Sh*t! Sh*t! Sh*t!!!! Apa yang kulakukan?!!!!
Aku menggeleng pelan setelah itu menunduk dalam. Berusaha rileks dan berharap semoga
degup jantungku yang makin menggila ini tidak tertangkap indera pendengaranmu.
Aira, sadar! Dia itu musuhmu!
Ya. Musuh yang tak akan pernah bisa kubenci.

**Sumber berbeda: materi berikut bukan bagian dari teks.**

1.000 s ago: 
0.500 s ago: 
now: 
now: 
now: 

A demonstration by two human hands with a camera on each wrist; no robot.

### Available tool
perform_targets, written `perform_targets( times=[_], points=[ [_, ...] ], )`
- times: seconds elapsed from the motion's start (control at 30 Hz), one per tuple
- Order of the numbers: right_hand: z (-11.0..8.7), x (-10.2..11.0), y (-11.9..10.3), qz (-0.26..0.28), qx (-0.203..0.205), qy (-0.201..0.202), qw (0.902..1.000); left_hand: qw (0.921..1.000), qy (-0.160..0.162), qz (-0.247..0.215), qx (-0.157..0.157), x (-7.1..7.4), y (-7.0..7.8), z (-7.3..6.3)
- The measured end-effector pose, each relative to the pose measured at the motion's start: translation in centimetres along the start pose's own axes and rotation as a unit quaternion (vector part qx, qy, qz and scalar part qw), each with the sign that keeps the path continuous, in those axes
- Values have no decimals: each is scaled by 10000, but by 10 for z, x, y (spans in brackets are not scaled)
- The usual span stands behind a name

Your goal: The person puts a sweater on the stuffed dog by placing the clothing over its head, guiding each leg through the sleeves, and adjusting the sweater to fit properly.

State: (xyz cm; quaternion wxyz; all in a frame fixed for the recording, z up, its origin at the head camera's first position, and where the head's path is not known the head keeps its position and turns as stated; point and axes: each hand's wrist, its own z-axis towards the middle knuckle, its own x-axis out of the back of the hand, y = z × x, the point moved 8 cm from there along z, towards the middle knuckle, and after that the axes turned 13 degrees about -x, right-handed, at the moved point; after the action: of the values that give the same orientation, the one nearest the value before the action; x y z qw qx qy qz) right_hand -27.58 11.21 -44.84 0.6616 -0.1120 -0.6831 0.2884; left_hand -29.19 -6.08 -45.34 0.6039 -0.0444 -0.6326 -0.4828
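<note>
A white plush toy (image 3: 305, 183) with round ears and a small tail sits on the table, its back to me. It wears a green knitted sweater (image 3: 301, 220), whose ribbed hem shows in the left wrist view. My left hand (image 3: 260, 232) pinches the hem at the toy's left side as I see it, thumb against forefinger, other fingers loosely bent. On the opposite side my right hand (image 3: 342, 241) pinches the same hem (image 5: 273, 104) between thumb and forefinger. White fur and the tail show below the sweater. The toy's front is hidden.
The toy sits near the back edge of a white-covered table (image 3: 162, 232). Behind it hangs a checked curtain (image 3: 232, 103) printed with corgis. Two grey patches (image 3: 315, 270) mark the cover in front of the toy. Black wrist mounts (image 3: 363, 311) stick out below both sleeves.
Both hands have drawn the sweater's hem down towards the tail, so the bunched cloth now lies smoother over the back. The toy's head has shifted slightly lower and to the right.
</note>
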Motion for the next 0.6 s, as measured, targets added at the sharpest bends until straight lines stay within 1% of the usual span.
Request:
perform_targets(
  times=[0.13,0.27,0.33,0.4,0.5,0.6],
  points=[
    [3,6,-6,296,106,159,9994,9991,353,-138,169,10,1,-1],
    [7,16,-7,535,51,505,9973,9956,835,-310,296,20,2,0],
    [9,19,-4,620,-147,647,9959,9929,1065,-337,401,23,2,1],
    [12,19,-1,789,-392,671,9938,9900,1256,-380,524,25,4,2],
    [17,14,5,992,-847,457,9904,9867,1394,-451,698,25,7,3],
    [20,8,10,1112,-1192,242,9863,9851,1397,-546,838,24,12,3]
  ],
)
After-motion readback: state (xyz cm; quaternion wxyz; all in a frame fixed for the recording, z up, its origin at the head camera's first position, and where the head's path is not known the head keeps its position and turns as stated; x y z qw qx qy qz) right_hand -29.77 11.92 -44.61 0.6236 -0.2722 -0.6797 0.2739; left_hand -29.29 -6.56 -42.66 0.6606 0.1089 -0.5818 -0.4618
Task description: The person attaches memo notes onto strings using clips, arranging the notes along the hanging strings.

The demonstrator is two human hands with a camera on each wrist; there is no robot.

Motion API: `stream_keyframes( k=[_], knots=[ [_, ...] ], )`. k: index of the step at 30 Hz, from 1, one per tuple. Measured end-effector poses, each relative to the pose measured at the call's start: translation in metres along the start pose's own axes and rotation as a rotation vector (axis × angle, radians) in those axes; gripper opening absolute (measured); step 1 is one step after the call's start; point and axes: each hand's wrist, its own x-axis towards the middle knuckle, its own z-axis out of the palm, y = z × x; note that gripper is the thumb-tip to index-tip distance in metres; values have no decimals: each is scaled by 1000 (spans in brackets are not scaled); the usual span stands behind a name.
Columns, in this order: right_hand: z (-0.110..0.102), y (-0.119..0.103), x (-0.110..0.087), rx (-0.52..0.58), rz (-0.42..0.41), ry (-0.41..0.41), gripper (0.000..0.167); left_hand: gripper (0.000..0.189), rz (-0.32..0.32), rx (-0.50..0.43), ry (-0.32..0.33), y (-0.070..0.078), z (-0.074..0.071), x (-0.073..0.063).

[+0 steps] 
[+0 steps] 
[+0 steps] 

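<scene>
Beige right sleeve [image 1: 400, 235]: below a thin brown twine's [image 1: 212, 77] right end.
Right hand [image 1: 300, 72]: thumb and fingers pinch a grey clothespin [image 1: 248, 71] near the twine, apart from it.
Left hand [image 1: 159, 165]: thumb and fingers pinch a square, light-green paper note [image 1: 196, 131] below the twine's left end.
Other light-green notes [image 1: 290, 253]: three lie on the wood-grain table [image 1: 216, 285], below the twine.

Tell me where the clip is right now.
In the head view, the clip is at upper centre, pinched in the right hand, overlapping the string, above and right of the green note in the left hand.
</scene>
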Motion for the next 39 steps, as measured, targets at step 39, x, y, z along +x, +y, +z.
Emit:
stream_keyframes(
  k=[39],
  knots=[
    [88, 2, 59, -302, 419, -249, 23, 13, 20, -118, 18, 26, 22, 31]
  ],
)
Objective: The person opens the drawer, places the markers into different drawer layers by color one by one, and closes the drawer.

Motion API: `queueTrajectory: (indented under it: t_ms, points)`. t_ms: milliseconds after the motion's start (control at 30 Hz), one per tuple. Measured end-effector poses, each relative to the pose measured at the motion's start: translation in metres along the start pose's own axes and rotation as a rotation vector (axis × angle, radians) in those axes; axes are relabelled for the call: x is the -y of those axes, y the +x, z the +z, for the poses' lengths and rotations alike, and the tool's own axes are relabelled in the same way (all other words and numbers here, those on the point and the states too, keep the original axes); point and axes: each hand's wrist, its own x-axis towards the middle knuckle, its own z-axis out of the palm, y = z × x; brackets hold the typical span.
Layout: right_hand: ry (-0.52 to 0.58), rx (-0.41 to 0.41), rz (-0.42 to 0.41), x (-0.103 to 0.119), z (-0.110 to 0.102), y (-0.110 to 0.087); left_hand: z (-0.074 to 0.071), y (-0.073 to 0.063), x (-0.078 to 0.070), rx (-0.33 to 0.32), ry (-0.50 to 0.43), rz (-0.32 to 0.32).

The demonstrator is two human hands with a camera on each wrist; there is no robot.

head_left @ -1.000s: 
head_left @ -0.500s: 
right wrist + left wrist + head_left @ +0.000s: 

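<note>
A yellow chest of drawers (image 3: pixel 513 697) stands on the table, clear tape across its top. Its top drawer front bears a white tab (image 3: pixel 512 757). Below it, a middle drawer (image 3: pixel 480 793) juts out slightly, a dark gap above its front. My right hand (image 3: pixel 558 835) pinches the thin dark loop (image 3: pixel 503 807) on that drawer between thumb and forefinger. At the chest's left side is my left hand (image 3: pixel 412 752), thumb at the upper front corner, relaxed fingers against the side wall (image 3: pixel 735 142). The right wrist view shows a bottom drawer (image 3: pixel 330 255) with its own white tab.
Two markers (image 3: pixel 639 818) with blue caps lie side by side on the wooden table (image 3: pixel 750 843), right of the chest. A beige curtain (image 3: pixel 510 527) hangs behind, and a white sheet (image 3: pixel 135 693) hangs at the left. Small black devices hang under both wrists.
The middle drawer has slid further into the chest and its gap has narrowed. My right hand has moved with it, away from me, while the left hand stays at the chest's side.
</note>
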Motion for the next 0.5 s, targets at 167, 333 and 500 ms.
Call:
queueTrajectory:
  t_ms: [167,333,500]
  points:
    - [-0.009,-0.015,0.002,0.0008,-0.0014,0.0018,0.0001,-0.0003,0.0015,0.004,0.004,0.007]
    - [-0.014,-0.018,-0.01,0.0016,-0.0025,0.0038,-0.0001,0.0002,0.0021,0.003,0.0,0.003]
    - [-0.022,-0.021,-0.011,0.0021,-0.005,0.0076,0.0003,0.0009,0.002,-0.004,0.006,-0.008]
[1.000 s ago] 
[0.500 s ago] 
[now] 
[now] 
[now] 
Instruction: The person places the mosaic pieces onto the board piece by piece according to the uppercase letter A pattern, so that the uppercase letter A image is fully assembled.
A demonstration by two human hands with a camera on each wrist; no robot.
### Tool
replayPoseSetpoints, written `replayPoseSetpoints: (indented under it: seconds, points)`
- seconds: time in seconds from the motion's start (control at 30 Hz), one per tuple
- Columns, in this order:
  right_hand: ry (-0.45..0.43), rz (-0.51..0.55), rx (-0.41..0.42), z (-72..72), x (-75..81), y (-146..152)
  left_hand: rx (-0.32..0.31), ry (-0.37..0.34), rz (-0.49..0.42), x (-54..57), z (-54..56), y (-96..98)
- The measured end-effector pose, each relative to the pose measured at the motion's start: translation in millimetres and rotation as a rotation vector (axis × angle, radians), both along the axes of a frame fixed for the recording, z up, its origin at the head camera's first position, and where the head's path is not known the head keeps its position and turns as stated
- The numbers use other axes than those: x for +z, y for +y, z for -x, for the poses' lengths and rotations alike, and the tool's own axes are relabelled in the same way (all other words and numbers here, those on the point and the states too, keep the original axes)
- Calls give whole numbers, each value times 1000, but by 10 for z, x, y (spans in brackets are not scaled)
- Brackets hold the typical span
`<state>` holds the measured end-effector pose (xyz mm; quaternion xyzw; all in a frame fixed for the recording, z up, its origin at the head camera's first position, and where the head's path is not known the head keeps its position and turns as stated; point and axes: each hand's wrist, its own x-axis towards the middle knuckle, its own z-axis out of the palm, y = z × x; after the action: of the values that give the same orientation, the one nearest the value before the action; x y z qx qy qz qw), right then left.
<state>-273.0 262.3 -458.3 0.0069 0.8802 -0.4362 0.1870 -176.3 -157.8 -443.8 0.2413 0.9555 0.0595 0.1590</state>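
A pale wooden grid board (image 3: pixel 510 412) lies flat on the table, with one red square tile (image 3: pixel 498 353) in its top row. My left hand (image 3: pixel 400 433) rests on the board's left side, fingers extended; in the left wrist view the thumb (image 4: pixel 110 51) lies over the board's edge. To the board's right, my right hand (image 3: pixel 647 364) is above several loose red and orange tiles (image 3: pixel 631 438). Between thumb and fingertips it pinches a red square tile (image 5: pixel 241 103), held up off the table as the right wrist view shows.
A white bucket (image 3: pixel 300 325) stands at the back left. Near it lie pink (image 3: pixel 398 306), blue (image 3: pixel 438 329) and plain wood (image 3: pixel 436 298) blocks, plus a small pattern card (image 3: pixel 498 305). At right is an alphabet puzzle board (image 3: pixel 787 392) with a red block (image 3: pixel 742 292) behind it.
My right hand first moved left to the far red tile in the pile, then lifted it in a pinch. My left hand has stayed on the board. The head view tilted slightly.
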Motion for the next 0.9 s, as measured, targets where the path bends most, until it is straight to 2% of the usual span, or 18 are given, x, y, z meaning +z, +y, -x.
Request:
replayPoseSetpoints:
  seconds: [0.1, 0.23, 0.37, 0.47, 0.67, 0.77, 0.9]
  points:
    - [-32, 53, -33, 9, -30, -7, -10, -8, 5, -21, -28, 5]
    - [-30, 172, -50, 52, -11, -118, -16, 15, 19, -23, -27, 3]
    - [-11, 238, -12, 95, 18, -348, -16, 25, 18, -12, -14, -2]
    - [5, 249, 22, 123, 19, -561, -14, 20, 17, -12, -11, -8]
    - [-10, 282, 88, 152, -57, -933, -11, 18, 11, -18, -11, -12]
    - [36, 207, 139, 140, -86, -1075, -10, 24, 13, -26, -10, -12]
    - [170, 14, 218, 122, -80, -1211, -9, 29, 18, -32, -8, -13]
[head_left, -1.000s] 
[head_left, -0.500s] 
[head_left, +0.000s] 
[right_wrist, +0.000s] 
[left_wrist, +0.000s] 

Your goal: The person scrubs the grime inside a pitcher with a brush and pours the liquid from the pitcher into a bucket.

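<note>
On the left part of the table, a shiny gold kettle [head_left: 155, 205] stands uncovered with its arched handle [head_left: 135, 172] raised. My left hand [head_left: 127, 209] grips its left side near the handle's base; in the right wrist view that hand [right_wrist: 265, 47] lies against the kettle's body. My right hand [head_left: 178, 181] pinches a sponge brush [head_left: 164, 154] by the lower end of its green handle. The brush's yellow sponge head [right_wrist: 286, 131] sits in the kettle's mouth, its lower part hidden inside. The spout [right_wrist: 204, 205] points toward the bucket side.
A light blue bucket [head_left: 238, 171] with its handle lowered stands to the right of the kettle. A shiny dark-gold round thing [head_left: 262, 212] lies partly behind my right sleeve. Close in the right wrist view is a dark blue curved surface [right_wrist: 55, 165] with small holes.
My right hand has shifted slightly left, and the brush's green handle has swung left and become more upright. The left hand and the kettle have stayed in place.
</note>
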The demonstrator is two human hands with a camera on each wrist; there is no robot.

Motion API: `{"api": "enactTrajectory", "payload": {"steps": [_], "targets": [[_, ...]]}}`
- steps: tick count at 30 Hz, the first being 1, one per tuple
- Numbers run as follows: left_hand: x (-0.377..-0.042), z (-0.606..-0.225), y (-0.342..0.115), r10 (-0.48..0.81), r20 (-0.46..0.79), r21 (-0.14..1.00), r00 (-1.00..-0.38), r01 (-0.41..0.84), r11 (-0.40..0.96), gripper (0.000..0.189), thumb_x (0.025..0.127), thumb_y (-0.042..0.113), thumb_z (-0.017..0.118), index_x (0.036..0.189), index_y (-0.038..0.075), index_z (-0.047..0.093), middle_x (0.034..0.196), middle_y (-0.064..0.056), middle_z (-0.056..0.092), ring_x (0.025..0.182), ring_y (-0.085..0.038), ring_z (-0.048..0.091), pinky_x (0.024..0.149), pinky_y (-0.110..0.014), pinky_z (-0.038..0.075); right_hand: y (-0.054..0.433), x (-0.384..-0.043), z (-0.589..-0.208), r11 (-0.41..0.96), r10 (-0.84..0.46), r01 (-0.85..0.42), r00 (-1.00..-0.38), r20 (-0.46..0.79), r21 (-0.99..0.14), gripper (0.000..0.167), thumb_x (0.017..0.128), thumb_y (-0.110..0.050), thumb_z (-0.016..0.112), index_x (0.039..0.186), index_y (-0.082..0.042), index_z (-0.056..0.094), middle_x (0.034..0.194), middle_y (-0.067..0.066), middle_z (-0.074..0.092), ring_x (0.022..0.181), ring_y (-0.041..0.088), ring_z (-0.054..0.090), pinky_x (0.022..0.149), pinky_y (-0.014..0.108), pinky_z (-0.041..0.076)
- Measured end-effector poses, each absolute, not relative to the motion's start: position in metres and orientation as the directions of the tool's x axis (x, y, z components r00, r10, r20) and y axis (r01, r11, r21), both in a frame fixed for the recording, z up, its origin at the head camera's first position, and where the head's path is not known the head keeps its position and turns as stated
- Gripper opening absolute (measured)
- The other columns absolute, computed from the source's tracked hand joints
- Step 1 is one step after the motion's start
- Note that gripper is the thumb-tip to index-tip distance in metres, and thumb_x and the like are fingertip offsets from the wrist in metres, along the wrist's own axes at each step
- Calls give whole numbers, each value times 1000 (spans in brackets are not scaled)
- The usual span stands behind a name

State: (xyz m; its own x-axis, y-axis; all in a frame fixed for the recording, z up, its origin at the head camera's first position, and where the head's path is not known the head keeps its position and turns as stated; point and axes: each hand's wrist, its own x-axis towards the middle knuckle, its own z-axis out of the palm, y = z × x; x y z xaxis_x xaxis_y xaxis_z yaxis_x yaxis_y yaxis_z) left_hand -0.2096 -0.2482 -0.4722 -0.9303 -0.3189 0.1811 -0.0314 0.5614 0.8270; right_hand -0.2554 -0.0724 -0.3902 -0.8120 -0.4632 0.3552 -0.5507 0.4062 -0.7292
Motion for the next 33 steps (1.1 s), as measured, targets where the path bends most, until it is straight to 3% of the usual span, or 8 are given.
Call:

Kau tersenyum samar lalu manikmu melirik keluar, “udah reda. Ayo pulang!” katamu seraya
mengambil tas kemudian berjalan pergi.
“Bagas! T-terima kasih banyak,” akhirnya aku angkat bicara setelah mengumpulkan keberanian,
mengabaikan debaran hebat yang kutahan setengah mati.

Langkahmu terhenti tepat di depan pintu. Bayang tubuh jangkung itu begitu kontras kala diterpa
sinar mentari senja.
Kau tidak berbalik, tapi aku tahu kau sedang tesenyum lebar sekarang. Tangan kananmu
terangkat dan membentuk isyarat ‘OK’
Kemudian, suara langkahmu perlahan menjauh. Aku hanya terkekeh sembari meraba pipi.
Panas.

Haha! Lucu rasanya bila mengingat kejadian beberapa tahun silam itu. Momen terakhir kita
berinteraksi. Setelah itu, semua berjalan di dunianya masing-masing. Benar-benar putus kontak.
Hanya lewat sujud panjang dan hujan saja kita saling menyapa.

Sudahlah … yang penting aku sangat menikmati hujan hari ini dan tak henti-hentinya tersenyum
membaca sebuah pesan di ponsel.

“Minggu depan aku akan datang. Bersama rombongan. Tunggu aku ya!”